On notera que les sous-marins sont équipés de systèmes de détresse, allant des fumigènes largables aux émetteurs sonores fixes permettant le repérage d’un bâtiment ayant coulé. S’y ajoute une bouée éjectée automatiquement ou manuellement qui va rejoindre la surface et émettre un signal de détresse pouvant être capté par radio ou satellite. Aucun de ces moyens n’é été apparemment activé à ce stade, ce qui, à priori mais en restant très prudent car on ne peut pas non plus écarter une éventuelle panne, apparaitrait plutôt comme un signe positif.
En cas de naufrage
Pour ce qui est des naufrages, ils peuvent être provoqués par une collision avec le fond, un autre bateau ou un gros objet dérivant entre deux eaux et percutant le sous-marin avec suffisamment de force pour percer sa coque épaisse. Il peut aussi s’agir d’un incendie non maîtrisé à bord ou encore d’une explosion interne, par exemple sur un parc de batteries ou de l’armement. Si le sous-marin n’est plus en mesure de faire surface, l’équipage doit alors se réfugier dans une zone de survie. Il y en a généralement deux, une à l’avant et l’autre à l’arrière, avec entre les deux des cloisons et portes étanches. Chaque zone dispose d’équipements de secours, sachant que le plus important dans cette situation est de pouvoir respirer. Partant du principe qu’en cas de catastrophe les systèmes atmosphériques de renouvellement de l’air ne sont plus opérants, les zones de survie disposent d’une chandelle à oxygène et de pastilles permettant de capter les émissions de CO2 issues de la respiration et qui en concentration trop importante aboutissent à l’asphyxie. S’y ajoutent de l’eau et de la nourriture. Les naufragés, qui doivent aussi lutter contre le froid, surtout s’il y a de l’eau dans le compartiment, peuvent ainsi tenir en théorie quelques jours si le compartiment dans lequel ils sont réfugiés reste intègre.

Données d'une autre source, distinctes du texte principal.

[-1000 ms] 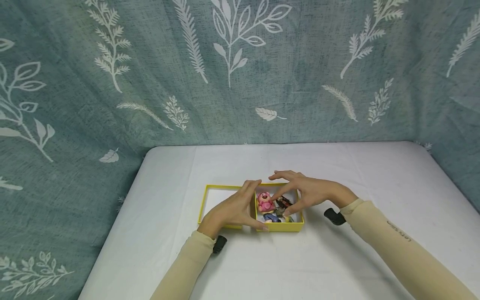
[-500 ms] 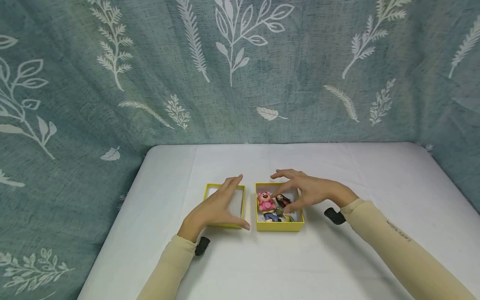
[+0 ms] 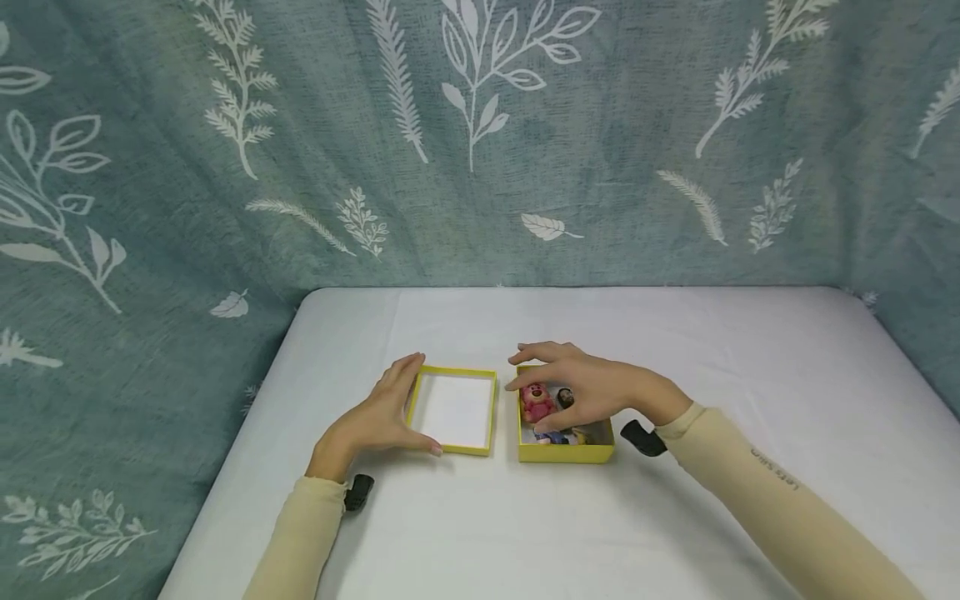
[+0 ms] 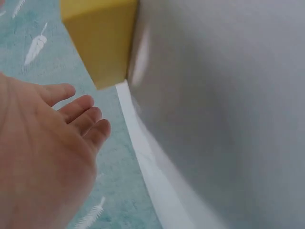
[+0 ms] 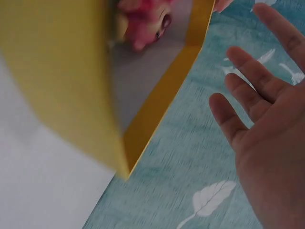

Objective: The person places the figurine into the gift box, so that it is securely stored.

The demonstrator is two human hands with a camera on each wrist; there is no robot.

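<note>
My left hand (image 3: 371,421) is at the left side of a shallow yellow-rimmed box lid (image 3: 453,408), with fingers extended and thumb apart near its front edge. Contact with the lid cannot be made out. In the left wrist view a yellow box corner (image 4: 102,47) stands beyond my fingers. My right hand (image 3: 581,387) hovers over a deeper yellow box (image 3: 564,454), fingers spread and holding nothing. Inside the box lie a pink bear figurine (image 3: 537,408), a dark-haired figurine (image 3: 565,397) and a blue-clothed figurine (image 3: 551,437). My right hand hides part of the contents.
Both boxes sit side by side on a white-covered table (image 3: 480,533), a narrow gap between them. A teal curtain (image 3: 465,217) with white leaf prints hangs behind and beside the table. A black wrist camera (image 3: 358,493) is strapped under the left wrist.
My left hand has moved left, away from the figurine box and across the lid to its left side. My right hand has shifted slightly left over the figurines. The camera view has shifted a little.
</note>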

La profondeur déterminante
De ce point de vue, la profondeur à laquelle un sous-marin coule ou est contraint de se poser sur le fond est évidemment cruciale. L’essentiel des bâtiments aujourd’hui en service ne peuvent plonger qu’à quelques centaines de mètres, autour d’un millier pour les plus résistants. Au-delà, la pression est trop importante pour la coque et provoque une implosion. Si l’accident a lieu en haute mer, par grande profondeur, les chances de survie sont nulles. En revanche, les marins d’un bâtiment qui sombre près de la côte ou sur le plateau continental ont une chance, puisque les fonds sont relativement limités. Il est alors possible de déployer des moyens de sauvetage, avec des systèmes permettant de renouveler l’air à bord et d’autres, cloches ou petits submersibles, spécialement conçus pour évacuer les équipages de sous-marins en perdition (via des sas standardisés). Tout l’enjeu est cependant, pour les secours, de connaître précisément le lieu du naufrage afin d’intervenir le plus rapidement possible.